Des spéculations émergent autour d’un nouveau projet politique
SOFIA – Le président bulgare Roumen Radev a annoncé, ce lundi 19 janvier, sa démission, une décision qui intervient dans un climat de forte instabilité politique et qui alimente déjà les spéculations quant à une éventuelle création de son propre parti politique.
Cette annonce marque un tournant majeur sur la scène politique bulgare, fragilisée depuis plusieurs mois par des tensions institutionnelles, des manifestations populaires et des changements gouvernementaux successifs.

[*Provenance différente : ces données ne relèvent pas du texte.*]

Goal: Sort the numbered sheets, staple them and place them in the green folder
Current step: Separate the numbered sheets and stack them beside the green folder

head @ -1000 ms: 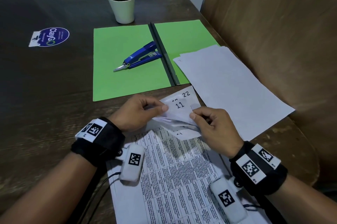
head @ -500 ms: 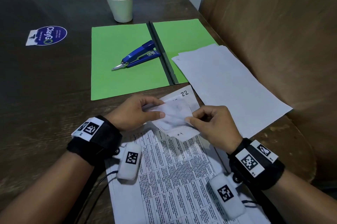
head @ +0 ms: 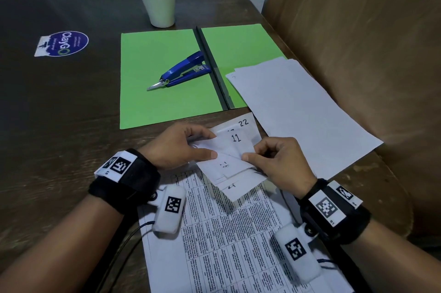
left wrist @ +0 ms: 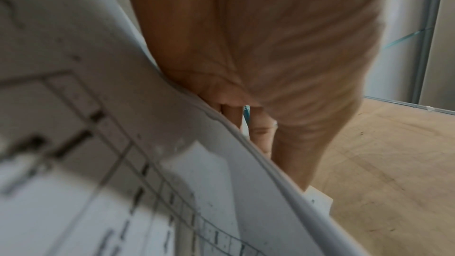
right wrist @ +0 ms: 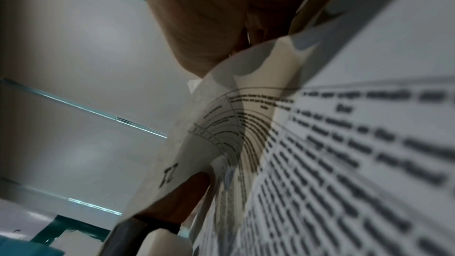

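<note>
Head view showed left hand (head: 177,147) and right hand (head: 274,160) each pinching upturned corners of the white numbered paper sheets (head: 235,149) near the dark wooden table's (head: 59,113) front edge; 11 and 22 legible. Judged best: fan corners only, keep the stack flat. Open green folder (head: 164,106) and blue stapler (head: 180,71) lay beyond; the right edge close by.
</note>
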`<state>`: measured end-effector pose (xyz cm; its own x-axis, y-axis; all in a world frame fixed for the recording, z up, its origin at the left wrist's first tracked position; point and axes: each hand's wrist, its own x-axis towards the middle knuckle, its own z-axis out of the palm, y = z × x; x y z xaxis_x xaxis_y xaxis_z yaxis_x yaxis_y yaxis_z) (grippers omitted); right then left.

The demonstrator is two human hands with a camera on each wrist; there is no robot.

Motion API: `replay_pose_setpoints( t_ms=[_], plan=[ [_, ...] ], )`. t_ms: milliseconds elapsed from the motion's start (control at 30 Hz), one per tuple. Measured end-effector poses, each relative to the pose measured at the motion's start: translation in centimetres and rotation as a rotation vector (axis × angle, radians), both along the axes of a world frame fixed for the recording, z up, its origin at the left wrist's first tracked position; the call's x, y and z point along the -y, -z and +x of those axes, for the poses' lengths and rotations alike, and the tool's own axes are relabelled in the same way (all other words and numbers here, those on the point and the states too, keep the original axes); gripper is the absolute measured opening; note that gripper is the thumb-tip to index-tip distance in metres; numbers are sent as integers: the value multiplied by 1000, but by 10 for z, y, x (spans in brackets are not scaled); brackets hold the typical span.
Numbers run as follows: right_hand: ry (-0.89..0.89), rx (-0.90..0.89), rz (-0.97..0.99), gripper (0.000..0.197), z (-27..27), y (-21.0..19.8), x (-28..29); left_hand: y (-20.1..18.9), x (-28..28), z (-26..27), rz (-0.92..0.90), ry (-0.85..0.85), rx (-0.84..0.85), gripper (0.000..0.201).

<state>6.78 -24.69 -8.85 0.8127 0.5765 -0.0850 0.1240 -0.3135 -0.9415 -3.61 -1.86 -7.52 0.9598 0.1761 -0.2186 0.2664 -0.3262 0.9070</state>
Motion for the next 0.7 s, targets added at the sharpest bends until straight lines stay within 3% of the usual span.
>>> replay_pose_setpoints(
  t_ms=[233,467,700],
  plan=[
    [-48,90,-23,27,-2,0,1,-1,0,0,-44,16,2,22],
    [-34,144,-27,29,-6,-3,-2,-4,3,0,-43,6,16,29],
    [-44,146,-61,30,-5,-4,-2,-1,3,1,-10,-4,34,16]
  ],
)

Un contexte politique profondément instable
La démission du chef de l’État survient quelques semaines après la chute du gouvernement de coalition dirigé par Rosen Jeliazkov. Soutenu par l’alliance GERB-SDS, ce gouvernement avait présenté sa démission le 11 décembre dernier, à l’issue de plusieurs semaines de contestation sociale.
Les manifestants dénonçaient notamment la politique fiscale mise en place, jugée injuste, ainsi que la persistance de la corruption, un thème récurrent dans la vie politique bulgare.

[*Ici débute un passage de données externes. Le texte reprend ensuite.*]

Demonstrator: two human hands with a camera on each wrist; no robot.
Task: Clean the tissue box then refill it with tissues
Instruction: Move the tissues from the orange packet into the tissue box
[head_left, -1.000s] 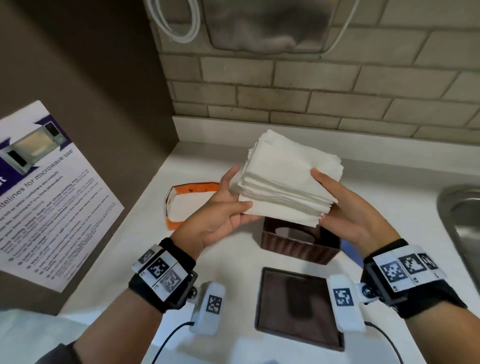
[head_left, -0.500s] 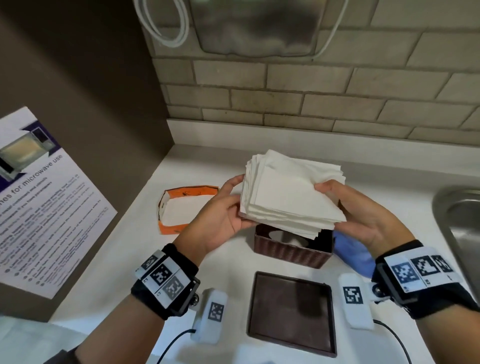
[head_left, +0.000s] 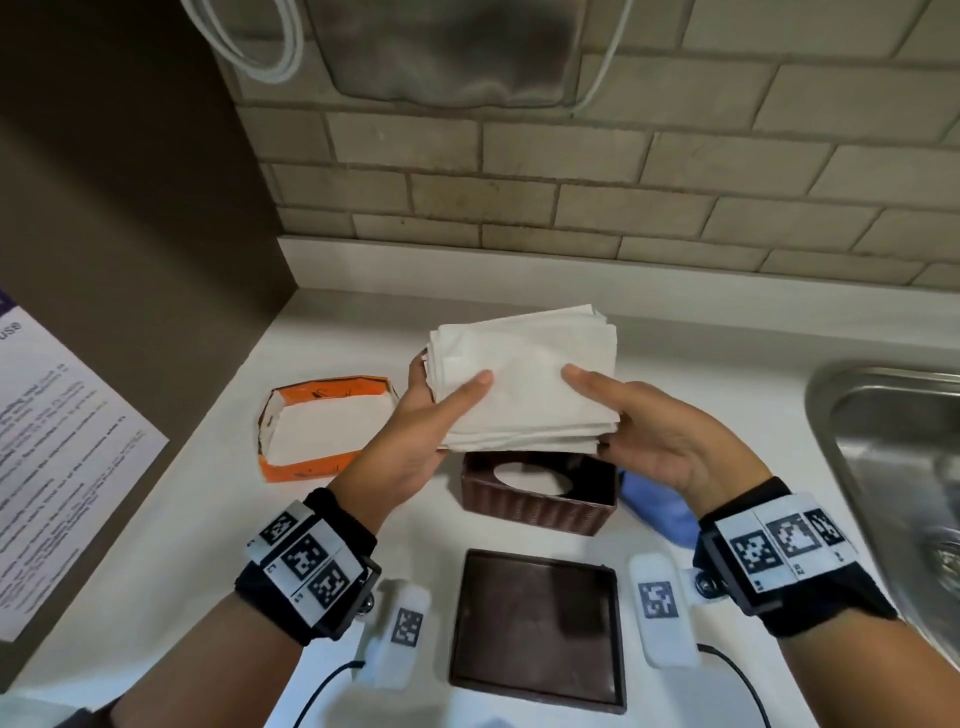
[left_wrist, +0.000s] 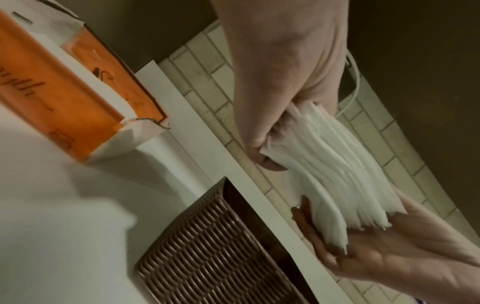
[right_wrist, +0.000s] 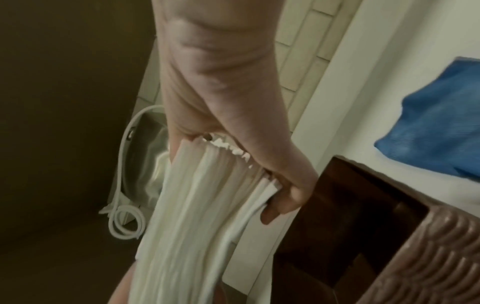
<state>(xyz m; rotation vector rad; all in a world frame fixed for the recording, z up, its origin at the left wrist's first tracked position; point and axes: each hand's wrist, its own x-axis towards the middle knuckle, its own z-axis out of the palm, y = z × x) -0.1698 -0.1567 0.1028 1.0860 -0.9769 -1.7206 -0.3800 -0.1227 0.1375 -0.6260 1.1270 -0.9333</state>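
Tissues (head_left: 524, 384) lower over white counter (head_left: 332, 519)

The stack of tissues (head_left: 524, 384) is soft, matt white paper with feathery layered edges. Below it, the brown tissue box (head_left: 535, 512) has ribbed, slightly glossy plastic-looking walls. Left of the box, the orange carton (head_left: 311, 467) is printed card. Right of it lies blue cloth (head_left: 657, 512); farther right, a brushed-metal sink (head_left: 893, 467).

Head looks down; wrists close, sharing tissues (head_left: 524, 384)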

Un paysage politique en recomposition
Si Roumen Radev n’a pas encore précisé ses intentions pour la suite, son départ de la présidence ouvre une nouvelle phase d’incertitude. Plusieurs observateurs estiment que cette décision pourrait préparer le terrain à un nouveau projet politique, porté directement par l’ancien chef de l’État, dans un paysage partisan déjà fragmenté.

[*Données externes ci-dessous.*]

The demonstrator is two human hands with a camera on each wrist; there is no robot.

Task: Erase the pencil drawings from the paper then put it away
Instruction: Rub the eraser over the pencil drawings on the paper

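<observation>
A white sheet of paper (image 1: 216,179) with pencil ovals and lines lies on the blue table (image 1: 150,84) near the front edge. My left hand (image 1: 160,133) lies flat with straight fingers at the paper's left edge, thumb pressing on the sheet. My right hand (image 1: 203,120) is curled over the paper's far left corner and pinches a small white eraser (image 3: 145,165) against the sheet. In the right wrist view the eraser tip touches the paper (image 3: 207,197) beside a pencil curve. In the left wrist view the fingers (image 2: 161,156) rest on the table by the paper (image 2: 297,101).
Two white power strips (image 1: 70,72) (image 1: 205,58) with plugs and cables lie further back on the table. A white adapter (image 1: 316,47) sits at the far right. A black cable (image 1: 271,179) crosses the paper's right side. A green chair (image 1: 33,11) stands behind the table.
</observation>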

Une période décisive pour la Bulgarie
La Bulgarie se retrouve désormais face à des échéances cruciales, avec la nécessité de restaurer la stabilité institutionnelle et de répondre aux attentes d’une population lassée par les crises répétées. Les prochains jours devraient permettre d’éclaircir les modalités de la transition politique et les intentions réelles de Roumen Radev.
Dans l’immédiat, cette démission renforce l’impression d’une recomposition profonde du pouvoir dans un pays en quête de stabilité et de confiance politique.